It was a strange feeling for me. There was no pressing need to be anywhere or doing anything but sitting with her. She started pulling out of being ill about half way through day two. She started climbing. She started drawing and wanting to get out of bed. And as she started getting back to normal, so did I. I started following work from the crackberry. I chatted on Skype with my husband, keeping him appraised of her situation.

It was odd for me to just sit with her. To not feel the need to distract myself from what I was doing right then. At that moment, the most important thing in the world was for me to be there, focused on her. And I guess I was. I am so incredibly grateful that she’s doing well. If you didn’t know her, you’d never know she had a fractured skull that was still healing. It was so hard for me to keep her in the house this weekend when the weather was beautiful but I did because, even though she might act fine, she still has several weeks left of healing to do.
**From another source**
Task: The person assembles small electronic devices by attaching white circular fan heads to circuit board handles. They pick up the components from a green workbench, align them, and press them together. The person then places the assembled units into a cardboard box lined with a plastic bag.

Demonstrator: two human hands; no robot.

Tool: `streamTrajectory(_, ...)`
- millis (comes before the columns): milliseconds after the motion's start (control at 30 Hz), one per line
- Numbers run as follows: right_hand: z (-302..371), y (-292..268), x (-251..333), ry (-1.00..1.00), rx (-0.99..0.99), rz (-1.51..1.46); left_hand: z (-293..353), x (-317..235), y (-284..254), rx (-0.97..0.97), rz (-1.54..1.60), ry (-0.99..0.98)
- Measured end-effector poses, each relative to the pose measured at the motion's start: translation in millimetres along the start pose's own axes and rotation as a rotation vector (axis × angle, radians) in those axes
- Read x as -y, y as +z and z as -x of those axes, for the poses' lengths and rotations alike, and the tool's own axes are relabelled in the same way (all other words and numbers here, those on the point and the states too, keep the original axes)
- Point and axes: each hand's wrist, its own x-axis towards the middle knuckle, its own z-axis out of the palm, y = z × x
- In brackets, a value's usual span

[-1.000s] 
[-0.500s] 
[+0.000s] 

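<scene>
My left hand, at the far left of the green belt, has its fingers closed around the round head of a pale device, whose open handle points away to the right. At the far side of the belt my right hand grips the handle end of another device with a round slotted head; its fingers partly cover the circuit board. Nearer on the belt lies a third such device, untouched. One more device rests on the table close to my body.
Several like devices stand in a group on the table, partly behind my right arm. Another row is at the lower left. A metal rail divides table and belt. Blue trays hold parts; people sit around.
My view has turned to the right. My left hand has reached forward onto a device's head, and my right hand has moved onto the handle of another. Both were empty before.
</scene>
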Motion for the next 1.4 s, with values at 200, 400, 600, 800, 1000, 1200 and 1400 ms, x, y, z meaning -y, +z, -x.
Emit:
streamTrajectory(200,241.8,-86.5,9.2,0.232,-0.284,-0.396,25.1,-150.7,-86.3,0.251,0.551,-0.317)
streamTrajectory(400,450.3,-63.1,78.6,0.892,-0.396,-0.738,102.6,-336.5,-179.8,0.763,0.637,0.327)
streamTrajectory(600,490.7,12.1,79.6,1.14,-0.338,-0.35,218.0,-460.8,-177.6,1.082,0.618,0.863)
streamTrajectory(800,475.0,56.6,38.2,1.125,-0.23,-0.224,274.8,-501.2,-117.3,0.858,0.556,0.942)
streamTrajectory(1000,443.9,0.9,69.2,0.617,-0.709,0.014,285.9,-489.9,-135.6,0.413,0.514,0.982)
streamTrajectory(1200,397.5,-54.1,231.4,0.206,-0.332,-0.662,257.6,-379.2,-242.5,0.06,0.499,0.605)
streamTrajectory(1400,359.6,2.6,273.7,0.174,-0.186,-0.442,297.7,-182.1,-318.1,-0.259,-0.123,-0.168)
And my leave, thus far has been anything but not busy. I’ve gone into work every day last week, dragging my kid with me. I never thought I’d be that company commander who traipsed her kids to the office but I am. I’m on leave and I’m still working but it doesn’t matter: my soldiers still see my kids in the office. I’m going to be lucky if I don’t have a daycare started in the back now. But emergencies happen and overall, my company has been really flexible when dealing with family issues. I like to think we give our soldiers the ability to parent and be soldiers.

Around the house, I’ve finally finished painting my kitchen and I painted my hallway, too. I think I’ve found a really nice cream/yellow for the living room. I fear yellow. It’s such a hard color to get right. But this color might do the trick. Hopefully, the husband likes it whenever he gets home from Iraq.

And on the writing front, I’ve dug back into a novel I was working on back in Iraq. I cracked it open and while it needed a ton of work, I thought the guts were basically there. So I plotted that sucker out using Alexandra Sokoloff’s Screenwriting Tricks for Writers and set to work. I’m almost a third of the way through the revised first draft and its coming alive. I haven’t bounced it off my agent yet, though, so we’ll update y’all accordingly when the time comes. But he gets to see it first.

As you can see, I’m back to being busy. Life only took a moment to stand still but it was a moment I’ll appreciate for years to come. I was alone and still with my baby girl, something that hasn’t happened in a long, long time. And here’s to committing that it won’t take intensive care for it to happen again, on a more regular basis.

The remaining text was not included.